Au début des années soixante-dix, les recherches sur les effets du cannabis se sont amplifiées en raison du phénomène croissant de consommation de cannabis parmi les adolescents et les jeunes adultes. Quelques-unes de ces études ont révélé également l’effet stimulateur sur l’appétit du cannabis et les chercheurs se sont mis à en rechercher les causes. Une étude a été réalisée sur l’action du cannabis sur la prise de poids et sur l’assimilation des calories chez deux types de consommateurs de cannabis, des consommateurs réguliers et des consommateurs occasionnels (Greenberg, 1976). Au sein des deux groupes, les observations ont révélé une prise de poids chez tous les sujets, notamment au cours des cinq premiers jours d’observation, sur une durée totale de vingt-et-un jours. Lors d’une étude menée sur vingt-cinq jours, une autre équipe de recherche a rapporté une meilleure assimilation des calories chez les consommateurs de cannabis, surtout lorsqu’ils prenaient de petites collations entre les repas et que les sujets se trouvaient dans un contexte social favorisant la consommation de cigarettes de cannabis.
Par ailleurs, de nombreux témoignages de consommateurs de cannabis soulignent que le goût des aliments et des boissons est meilleur sous l’influence du cannabis et que même la nourriture de tous les jours peut se transformer en véritable délice culinaire.
Certains auteurs pensaient que le THC du cannabis était à l’origine d’une baisse du taux de glycémie stimulant ainsi l’appétit. Une étude conduite il y a plus de cinquante ans auprès de 62 volontaires, a montré que le cannabis n’influençait pas de manière significative, le taux de glycémie (Allentuck, 1944). Parmi les personnes testées, 18 personnes n’ont enregistré qu’une faible baisse du taux de glycémie, 36 une légère augmentation et 8 autres aucune variation. Par conséquent, le mécanisme par lequel le cannabis augmente l’appétit n’est pas encore connu avec certitude. Il est néanmoins probable que le THC agisse au niveau des centres nerveux régulant le sentiment de faim et de satiété.
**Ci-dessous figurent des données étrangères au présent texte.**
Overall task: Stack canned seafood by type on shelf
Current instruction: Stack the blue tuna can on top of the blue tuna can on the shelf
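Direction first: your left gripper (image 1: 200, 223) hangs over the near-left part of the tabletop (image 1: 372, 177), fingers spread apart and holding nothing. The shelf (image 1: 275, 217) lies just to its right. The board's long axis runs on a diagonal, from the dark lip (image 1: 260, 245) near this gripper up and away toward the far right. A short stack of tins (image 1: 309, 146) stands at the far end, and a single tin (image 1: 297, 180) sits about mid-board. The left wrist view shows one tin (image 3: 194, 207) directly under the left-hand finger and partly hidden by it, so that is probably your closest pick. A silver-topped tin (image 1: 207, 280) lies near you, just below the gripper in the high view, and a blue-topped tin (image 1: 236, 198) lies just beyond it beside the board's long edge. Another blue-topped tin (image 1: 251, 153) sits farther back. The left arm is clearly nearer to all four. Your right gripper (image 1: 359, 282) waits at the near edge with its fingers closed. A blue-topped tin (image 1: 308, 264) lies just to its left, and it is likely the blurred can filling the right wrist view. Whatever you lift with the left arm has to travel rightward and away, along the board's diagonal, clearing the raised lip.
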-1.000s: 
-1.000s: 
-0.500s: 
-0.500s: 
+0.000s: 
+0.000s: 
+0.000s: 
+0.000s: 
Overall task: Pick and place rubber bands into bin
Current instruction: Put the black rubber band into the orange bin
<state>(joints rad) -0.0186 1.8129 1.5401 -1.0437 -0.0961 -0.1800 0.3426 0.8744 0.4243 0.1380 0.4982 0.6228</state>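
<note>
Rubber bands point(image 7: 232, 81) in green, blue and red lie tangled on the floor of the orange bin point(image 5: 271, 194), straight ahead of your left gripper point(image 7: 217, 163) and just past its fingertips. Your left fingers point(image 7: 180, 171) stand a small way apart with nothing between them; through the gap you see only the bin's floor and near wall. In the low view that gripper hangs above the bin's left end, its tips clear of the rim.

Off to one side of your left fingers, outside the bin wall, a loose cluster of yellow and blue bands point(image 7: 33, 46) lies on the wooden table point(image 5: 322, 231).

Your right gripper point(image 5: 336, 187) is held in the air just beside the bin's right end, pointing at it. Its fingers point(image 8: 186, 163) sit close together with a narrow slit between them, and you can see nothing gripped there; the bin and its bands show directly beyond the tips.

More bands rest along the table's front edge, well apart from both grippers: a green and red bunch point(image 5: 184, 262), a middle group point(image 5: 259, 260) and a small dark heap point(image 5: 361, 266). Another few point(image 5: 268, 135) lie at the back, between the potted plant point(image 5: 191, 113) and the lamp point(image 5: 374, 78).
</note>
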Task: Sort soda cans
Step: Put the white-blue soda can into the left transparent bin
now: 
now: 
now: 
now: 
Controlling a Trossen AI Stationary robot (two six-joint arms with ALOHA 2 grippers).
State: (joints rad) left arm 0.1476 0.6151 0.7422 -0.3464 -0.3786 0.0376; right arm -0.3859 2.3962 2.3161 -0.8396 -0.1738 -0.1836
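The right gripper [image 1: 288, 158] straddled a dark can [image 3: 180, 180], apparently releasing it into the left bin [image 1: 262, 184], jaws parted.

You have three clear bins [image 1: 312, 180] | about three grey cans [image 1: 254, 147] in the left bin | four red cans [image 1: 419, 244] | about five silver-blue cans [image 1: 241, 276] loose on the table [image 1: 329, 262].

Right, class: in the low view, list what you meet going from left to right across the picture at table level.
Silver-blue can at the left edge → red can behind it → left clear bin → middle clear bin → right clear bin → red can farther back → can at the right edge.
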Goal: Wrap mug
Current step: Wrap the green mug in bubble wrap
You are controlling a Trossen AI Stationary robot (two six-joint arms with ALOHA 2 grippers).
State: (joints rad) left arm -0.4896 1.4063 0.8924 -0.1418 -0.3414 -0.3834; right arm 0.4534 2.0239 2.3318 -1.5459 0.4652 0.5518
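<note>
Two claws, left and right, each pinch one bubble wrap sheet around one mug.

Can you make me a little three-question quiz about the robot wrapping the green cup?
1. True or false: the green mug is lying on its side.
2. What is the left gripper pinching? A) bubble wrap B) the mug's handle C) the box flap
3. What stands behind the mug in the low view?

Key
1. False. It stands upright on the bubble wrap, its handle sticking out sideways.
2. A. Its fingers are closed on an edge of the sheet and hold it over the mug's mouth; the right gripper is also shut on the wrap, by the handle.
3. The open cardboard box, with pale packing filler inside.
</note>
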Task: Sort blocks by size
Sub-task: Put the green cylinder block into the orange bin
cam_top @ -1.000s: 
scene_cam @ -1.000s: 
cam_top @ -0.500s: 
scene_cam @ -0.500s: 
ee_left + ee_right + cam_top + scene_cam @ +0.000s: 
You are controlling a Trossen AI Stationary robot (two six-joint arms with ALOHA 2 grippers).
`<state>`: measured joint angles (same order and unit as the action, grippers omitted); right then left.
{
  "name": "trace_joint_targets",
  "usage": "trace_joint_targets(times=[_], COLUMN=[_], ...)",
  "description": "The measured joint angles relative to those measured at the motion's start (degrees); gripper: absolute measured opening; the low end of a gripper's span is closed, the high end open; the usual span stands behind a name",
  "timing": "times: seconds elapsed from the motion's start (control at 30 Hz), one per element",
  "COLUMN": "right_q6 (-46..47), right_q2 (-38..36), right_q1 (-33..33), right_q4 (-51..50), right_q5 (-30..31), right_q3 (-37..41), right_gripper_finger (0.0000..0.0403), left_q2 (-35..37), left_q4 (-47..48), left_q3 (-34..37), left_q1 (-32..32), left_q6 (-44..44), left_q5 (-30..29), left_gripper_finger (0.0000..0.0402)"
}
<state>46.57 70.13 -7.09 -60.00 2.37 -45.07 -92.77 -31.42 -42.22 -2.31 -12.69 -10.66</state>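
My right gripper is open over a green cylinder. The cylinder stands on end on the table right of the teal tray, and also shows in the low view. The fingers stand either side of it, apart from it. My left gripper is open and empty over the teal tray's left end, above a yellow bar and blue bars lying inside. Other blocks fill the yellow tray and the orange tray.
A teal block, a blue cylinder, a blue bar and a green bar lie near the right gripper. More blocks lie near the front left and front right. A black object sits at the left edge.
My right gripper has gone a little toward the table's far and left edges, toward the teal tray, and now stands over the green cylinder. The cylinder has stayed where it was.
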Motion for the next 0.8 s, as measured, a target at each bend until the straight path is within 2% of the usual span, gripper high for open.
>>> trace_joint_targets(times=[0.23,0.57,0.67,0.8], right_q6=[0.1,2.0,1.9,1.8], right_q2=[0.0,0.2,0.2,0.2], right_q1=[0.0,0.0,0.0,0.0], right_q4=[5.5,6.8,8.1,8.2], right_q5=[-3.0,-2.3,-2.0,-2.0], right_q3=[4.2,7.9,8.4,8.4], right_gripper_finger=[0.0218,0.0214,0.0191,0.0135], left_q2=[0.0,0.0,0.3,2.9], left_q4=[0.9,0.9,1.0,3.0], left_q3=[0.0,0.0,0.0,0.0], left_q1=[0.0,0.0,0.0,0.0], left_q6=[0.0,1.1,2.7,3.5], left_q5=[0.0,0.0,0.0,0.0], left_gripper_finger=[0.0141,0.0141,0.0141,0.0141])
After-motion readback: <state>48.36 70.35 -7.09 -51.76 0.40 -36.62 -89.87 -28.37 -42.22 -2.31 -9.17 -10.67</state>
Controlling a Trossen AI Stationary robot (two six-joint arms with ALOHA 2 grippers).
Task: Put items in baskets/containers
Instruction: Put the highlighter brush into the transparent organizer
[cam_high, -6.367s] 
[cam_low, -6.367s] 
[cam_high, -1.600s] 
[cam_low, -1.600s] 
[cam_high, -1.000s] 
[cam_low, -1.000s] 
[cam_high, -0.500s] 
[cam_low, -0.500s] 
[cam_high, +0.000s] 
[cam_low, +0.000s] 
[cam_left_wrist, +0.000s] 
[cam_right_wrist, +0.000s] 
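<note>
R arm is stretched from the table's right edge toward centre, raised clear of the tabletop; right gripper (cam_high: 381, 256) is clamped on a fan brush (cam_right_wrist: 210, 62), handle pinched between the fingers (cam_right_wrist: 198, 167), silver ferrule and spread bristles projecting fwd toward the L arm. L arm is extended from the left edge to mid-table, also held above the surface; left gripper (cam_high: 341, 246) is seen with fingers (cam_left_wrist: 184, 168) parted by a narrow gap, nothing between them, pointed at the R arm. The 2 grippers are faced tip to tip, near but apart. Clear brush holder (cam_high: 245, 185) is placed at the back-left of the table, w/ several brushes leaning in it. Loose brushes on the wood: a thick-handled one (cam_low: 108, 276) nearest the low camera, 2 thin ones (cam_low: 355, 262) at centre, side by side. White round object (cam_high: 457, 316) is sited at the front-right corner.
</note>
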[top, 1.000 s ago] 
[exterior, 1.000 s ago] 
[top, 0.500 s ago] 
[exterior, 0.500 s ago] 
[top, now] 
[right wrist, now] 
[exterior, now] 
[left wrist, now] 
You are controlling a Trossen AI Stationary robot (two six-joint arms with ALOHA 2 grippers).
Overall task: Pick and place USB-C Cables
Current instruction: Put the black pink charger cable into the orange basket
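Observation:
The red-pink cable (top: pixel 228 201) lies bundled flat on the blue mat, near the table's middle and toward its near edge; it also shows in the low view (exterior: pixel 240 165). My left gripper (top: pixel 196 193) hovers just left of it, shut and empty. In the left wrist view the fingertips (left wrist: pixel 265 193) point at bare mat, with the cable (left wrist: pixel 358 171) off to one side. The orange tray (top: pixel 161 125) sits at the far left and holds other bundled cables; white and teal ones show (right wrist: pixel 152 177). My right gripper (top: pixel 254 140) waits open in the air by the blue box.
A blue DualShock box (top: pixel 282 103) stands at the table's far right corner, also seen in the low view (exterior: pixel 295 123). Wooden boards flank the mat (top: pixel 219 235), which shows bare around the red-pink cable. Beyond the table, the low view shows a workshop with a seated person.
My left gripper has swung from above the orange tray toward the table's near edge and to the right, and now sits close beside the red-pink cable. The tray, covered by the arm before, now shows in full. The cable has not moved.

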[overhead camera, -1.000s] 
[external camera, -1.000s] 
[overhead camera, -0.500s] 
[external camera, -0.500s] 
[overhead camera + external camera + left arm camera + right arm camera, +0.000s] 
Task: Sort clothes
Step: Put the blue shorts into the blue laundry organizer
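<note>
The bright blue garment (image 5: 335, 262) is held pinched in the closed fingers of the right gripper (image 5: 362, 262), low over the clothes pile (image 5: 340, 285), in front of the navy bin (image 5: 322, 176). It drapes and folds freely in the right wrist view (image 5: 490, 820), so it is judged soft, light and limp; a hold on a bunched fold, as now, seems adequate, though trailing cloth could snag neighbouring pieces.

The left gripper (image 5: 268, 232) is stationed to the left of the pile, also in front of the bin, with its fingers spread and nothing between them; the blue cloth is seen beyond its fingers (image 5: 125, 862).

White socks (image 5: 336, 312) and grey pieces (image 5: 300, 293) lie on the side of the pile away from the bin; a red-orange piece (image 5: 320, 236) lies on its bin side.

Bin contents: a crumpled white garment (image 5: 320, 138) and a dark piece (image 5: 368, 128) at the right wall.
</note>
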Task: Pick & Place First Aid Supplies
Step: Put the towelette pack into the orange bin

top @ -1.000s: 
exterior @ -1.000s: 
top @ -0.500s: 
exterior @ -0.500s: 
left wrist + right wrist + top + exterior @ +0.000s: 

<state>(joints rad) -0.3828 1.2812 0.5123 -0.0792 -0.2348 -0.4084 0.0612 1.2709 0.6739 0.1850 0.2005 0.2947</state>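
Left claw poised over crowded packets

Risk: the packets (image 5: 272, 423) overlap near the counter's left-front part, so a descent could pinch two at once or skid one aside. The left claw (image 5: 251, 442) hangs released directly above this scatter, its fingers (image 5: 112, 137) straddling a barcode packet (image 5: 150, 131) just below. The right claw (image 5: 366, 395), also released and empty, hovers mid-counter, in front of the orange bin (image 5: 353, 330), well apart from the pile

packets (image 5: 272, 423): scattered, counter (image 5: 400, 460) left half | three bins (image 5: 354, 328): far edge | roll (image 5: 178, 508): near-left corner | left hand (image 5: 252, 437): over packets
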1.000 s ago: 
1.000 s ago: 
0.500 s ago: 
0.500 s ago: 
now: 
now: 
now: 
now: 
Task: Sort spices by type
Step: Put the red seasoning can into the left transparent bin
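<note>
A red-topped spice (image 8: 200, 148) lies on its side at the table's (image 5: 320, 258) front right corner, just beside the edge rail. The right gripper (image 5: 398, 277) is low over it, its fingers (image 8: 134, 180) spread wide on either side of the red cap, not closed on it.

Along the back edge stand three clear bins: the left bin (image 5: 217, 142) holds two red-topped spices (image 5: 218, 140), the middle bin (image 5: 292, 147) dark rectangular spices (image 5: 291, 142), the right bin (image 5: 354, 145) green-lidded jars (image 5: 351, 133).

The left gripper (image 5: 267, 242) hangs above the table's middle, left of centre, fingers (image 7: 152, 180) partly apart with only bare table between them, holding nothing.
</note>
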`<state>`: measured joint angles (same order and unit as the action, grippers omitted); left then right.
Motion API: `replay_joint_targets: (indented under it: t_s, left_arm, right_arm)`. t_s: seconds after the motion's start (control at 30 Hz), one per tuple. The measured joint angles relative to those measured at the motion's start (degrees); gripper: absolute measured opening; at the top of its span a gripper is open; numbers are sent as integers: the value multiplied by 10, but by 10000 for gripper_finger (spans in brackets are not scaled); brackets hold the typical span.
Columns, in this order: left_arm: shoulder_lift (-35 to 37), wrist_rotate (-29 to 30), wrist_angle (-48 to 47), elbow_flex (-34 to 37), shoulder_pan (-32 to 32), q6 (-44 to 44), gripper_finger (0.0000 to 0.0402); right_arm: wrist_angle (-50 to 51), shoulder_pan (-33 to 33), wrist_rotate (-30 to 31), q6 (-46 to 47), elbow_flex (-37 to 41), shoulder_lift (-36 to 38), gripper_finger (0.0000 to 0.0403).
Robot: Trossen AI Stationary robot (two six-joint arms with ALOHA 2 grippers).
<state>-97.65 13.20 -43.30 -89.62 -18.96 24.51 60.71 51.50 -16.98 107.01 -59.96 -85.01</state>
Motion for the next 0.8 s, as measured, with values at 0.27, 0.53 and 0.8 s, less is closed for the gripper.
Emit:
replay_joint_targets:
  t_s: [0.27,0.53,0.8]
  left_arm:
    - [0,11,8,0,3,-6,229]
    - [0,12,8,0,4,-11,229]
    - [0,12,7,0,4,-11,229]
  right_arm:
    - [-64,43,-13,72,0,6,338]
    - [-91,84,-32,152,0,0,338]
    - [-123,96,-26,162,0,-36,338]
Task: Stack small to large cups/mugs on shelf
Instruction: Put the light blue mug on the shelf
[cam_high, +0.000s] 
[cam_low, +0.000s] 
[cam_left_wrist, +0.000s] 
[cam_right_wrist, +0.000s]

Une telle stimulation de l’appétit peut aussi être utilisée dans le traitement de diverses maladies. Dans le cas de cancers avancés, les besoins énergétiques, tout comme les exigences métaboliques, augmentés par la croissance des tumeurs, sont épuisants pour l’organisme. Les malades du sida souffrent plutôt d’un manque d’appétit qui est à l’origine de l’important amaigrissement. On parle alors du syndrome d’amaigrissement lié au sida, ou Aids-Wasting-Syndrom. Chez ces mêmes malades, on pourra également rechercher l’effet calmant exercé par le THC sur les nausées et les vomissements.